If $Cl A$ is finitely generated, then the problem of finding $U$ is equivalent (as you already note in your question) to the problem of finding generators for $Cl A$, and I think it is fairly standard to do this via height bounds/geometry of numbers, as in the approach via Minkowski that Qiaochu suggests.
For a related, but different, arithmetic context, one can consider the proof of the Mordell--Weil theorem and the problem of finding explicitly generators for the group of rational points on an elliptic curve or abelian varieties --- here one uses height arguments. For a geometric analogue, one can consider the Neron--Severi Theorem of the Base, about finite generation of the Neron--Severi group. In one of Lang's book, he presents a unified account of these various theorems.

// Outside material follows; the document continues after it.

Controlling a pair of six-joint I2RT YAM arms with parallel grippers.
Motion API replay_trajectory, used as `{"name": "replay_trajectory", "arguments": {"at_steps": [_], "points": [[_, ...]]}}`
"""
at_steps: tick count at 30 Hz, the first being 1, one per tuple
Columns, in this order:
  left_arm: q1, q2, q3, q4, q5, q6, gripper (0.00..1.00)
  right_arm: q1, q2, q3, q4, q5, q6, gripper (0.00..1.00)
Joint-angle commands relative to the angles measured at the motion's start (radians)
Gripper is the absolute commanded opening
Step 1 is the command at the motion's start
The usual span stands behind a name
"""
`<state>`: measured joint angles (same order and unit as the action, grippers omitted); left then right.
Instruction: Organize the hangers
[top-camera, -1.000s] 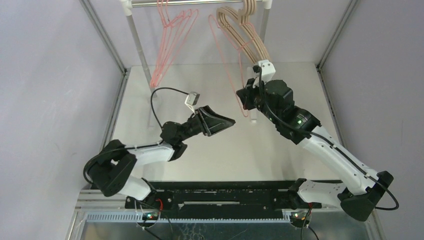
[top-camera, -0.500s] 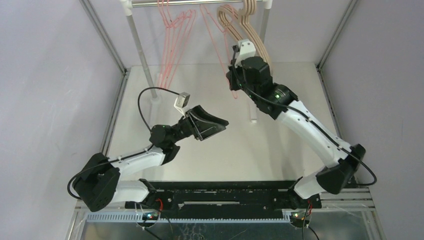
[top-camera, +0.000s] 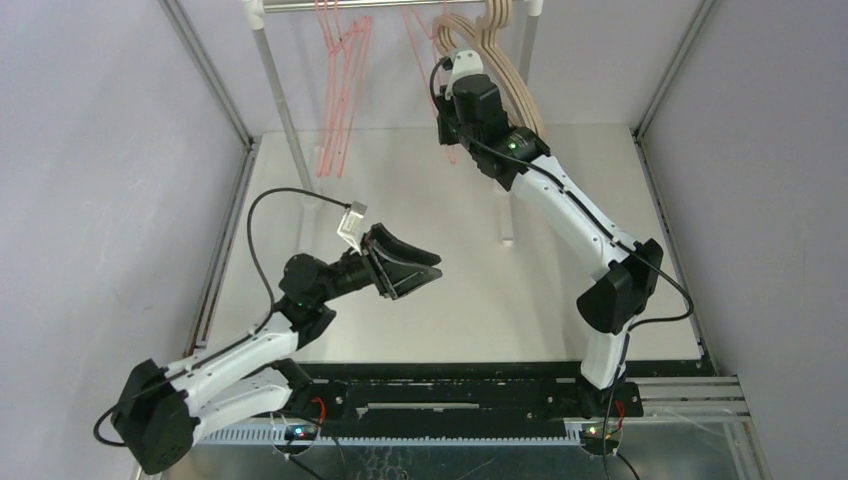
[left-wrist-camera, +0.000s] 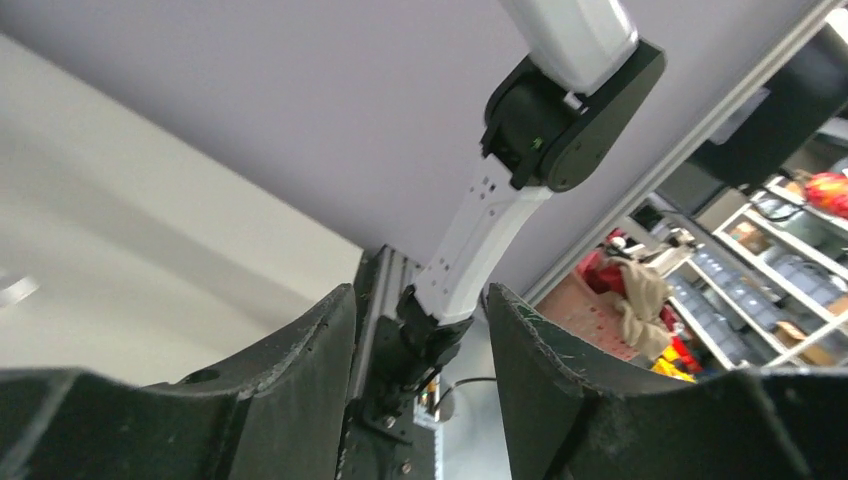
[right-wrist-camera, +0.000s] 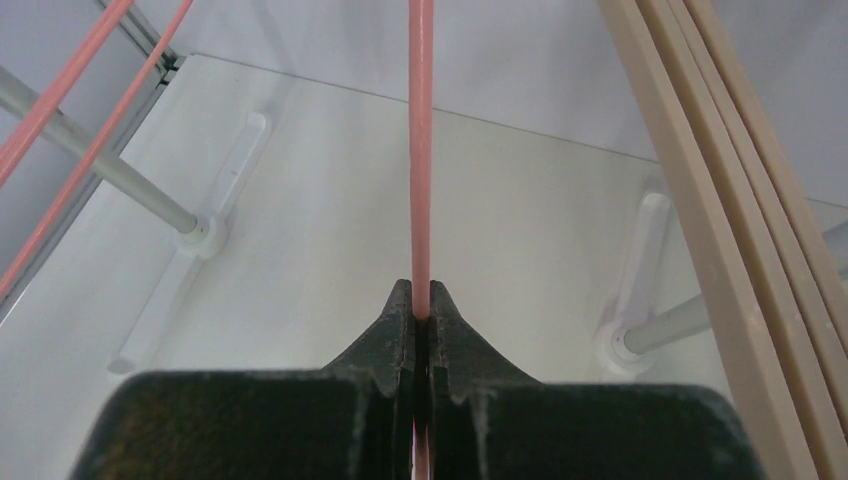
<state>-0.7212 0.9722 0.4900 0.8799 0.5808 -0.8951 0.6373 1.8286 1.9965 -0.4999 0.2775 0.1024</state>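
Observation:
Several thin pink wire hangers (top-camera: 338, 90) hang from the silver rail (top-camera: 380, 5) at the back left. Thick beige hangers (top-camera: 505, 70) hang further right on the same rail. My right gripper (right-wrist-camera: 421, 300) is shut on the wire of one pink hanger (right-wrist-camera: 420, 150), which runs straight up from between its jaws; the beige hangers (right-wrist-camera: 720, 190) hang just to its right. In the top view the right gripper (top-camera: 447, 135) sits high, close under the rail. My left gripper (top-camera: 425, 268) hovers over the table's middle, open and empty, its fingers (left-wrist-camera: 300, 370) apart.
The rail stands on two grey posts with white feet (top-camera: 508, 225) on the white table (top-camera: 420, 300). The left post (top-camera: 283, 110) rises at the back left. Purple walls and metal frame bars (top-camera: 205, 70) close in both sides.
My right arm has risen and reached back-left toward the rail, carrying the pink hanger away from the beige ones. The left arm drew back toward the near left, its gripper still open.

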Motion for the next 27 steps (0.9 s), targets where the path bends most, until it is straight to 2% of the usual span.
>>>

Note that the connection with the Theorem of the Base is more than superficial: if $X$ is a smooth and projective variety, then Pic $X$ will be finitely generated if and only if its connected component is trivial (so that Pic $X$ coincides with the Neron--Severi group of $X$). Then the problem of computing a finite set of generators (which is the same as computing an open $U$ such that Pic $U$ is trivial) is the problem of making the Theorem of the Base effective for $X$. I don't know how to do this in practice, but I'd be surprised if it's easy to find $U$ just by inspection in general.
E.g. if $X$ is a K$3$ surface, then we know that Pic $X = NS(X)$, but the free rank of Pic $X$ can be as high as $20$. Is it possible just by inspection to find a $U$ inside $X$ with trivial Pic? I would guess that in practice one would use some kind of geometric analogue of a Minkowski bound to find generators for Pic $X$ --- i.e. some effective version of the Theorem of the Base --- and, having done this, one could then compute $U$ if one was so inclined. (In other words, computing Pic $X$ would come first, and computing $U$ would come second.)
I guess I can summarize this post by asking a question of my own: are there really that many $U$ for which it's easy to prove that $Cl U = 0$?